Sales Terms & Conditions



Church & Dwight CO., INC.

SALES TERMS & CONDITIONS

  1. Applicability.

    The purchase and sale of Products are subject to the terms and conditions of a written agreement which must be signed by both Buyer and Seller under which Buyer submits a Purchase Order, or, in the absence of such written agreement, these Sales Terms & Conditions under which Buyer submits a Purchase Order (as defined in Section 2 below). To the extent there is a conflict between the terms of a written agreement signed by both parties or these Sales Terms & Conditions, the terms of the written agreement shall govern.

  2. Definitions.

    "Buyer"
    The individual or entity purchasing the Products covered by these Sales Terms & Conditions
    "Contract"
    The Invoice together with the Sales Terms & Conditions herein
    "Invoice"
    The invoice issued by Seller covering the Products in the Purchase Order, ProForma Invoice or Commercial Invoice
    "Products"
    The products of the Seller covered by these Sales Terms & Conditions
    "Purchase Order"
    The purchase order issued by Buyer to Seller
    "Sales Terms & Conditions"
    These Sales Terms & Conditions for Products which may be amended from time to time
    "Seller"
    Church & Dwight Co., Inc., or its affiliate indicated on the Invoice or Purchase Order
  3. Acceptance.

    The Purchase Order is a binding offer by Buyer to purchase the Products from Seller in accordance with and subject to these Sales Terms & Conditions. Seller will be deemed to have accepted the Purchase Order when it (a) sends Buyer notice of acceptance in writing (e.g., an order acknowledgement e-mail or Pro-Forma Invoice via e-mail) and/or (b) delivers any or all of the Products covered by the Purchase Order, whichever occurs first. No contract will exist except as herein provided.

  4. No Exclusivity.

    This Contract is a non-exclusive agreement between Buyer and Seller for the purchase and sale of Products.

  5. Termination.

    Either party may terminate this Contract, effective upon written notice to the other party (the "Defaulting Party"), if the Defaulting Party: (a) materially breaches this Contract, and such breach is incapable of cure, or with respect to a material breach capable of cure, the Defaulting Party does not cure such breach to the reasonable satisfaction of the non-Defaulting Party within thirty (30) days after receipt of written notice of such breach; or (b)(i) becomes insolvent or admits its inability to pay its debts generally as they become due; (ii) becomes subject, voluntarily or involuntarily, to any proceeding under any domestic or foreign bankruptcy or insolvency law, which is not fully stayed within seven business days or is not dismissed or vacated within forty-five (45) days after filing; (iii) is dissolved or liquidated or takes any corporate action for such purpose; (iv) makes a general assignment for the benefit of creditors; or (v) has a receiver, trustee, custodian or similar agent appointed by order of any court of competent jurisdiction to take charge of or sell any material portion of its property or business.

  6. Assignments.

    Buyer shall not assign or delegate in whole or in part its rights or obligations under this Contract, except with the prior written consent of Seller. This Contract shall bind and inure to the benefit of the parties' successors and assigns.
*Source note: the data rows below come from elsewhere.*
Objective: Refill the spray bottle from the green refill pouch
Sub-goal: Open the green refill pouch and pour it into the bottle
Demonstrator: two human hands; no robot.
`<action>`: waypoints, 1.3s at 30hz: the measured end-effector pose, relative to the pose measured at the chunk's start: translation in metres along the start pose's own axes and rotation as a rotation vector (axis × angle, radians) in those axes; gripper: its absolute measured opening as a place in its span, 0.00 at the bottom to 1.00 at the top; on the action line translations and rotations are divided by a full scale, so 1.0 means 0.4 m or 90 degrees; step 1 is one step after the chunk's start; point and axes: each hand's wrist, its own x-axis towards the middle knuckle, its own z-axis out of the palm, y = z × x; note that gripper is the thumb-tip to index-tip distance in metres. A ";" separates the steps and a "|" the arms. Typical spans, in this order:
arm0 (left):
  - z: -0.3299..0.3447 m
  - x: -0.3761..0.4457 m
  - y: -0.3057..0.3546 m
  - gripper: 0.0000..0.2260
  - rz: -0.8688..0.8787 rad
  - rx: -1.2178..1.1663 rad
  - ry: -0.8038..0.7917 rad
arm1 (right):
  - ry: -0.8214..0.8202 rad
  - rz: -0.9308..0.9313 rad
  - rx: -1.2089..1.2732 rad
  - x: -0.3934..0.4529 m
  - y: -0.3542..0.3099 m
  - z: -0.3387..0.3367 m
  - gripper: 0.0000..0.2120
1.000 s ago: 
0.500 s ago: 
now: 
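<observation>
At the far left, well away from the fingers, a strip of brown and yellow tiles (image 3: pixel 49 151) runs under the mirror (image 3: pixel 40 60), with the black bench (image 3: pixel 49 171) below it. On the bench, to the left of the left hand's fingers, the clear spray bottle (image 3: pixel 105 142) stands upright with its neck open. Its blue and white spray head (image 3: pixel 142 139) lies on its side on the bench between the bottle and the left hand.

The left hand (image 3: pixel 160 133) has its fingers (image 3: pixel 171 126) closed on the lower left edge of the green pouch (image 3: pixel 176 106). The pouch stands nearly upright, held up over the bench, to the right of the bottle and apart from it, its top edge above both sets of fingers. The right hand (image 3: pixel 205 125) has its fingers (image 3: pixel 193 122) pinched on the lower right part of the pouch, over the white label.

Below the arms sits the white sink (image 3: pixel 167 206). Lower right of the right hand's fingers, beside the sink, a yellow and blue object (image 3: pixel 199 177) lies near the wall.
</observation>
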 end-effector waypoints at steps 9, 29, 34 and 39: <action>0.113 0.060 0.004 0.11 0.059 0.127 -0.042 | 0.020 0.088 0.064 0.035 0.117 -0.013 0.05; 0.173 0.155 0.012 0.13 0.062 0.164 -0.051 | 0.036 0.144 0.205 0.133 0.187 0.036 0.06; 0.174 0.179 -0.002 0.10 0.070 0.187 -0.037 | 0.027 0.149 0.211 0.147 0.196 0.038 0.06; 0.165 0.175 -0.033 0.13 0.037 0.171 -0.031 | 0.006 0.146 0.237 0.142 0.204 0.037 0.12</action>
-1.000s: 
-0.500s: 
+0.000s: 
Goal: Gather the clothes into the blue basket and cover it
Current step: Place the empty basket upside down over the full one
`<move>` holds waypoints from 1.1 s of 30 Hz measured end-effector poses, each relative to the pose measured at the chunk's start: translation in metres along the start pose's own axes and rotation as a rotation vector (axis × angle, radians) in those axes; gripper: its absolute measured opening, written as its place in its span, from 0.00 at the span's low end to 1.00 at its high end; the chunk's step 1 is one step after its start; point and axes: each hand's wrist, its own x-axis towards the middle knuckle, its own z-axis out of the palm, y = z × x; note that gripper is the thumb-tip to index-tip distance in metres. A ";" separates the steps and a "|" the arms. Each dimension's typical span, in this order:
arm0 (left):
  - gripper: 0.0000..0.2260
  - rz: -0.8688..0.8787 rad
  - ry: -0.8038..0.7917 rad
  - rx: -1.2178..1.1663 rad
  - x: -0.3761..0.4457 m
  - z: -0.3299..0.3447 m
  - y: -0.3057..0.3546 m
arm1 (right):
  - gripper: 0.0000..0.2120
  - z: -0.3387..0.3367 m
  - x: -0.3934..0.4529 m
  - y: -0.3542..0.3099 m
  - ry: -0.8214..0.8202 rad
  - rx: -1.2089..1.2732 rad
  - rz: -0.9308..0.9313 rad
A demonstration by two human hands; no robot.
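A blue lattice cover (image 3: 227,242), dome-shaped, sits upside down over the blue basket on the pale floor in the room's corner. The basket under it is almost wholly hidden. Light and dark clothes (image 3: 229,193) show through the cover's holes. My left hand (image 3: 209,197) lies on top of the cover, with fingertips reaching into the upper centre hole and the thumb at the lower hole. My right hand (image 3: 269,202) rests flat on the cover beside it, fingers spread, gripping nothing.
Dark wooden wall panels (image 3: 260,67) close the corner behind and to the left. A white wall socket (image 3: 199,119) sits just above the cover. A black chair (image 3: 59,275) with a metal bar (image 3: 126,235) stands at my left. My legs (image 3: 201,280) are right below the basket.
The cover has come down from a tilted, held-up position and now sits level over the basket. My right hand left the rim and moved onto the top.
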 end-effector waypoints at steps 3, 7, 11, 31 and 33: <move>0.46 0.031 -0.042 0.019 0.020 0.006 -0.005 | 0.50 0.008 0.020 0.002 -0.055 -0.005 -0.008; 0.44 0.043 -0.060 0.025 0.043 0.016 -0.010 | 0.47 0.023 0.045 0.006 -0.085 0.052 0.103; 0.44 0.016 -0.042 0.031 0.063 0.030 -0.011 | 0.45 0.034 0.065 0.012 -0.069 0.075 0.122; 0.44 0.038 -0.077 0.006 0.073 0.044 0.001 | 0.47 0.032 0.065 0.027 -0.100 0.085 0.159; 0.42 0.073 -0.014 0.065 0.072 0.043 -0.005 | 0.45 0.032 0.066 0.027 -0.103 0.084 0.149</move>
  7. Intellectual Property.

    (a) Buyer acknowledges that it has no rights in or to any of the intellectual property, including without limitation the trademarks and trade dress, copyrightable material, domain names, generic top-level domain name (gTLD), and patents used on and/or in connection with any of the Products whether used on Products, packaging, labeling, advertising, sales promotion materials, or otherwise ("Intellectual Property"). Buyer shall not attempt directly or indirectly to register, or otherwise make any claim of ownership or any other right in any of said Intellectual Property or anything confusingly similar thereto, and shall not at any time do, or cause to be done, any act or thing impairing or tending to impair any of the Intellectual Property.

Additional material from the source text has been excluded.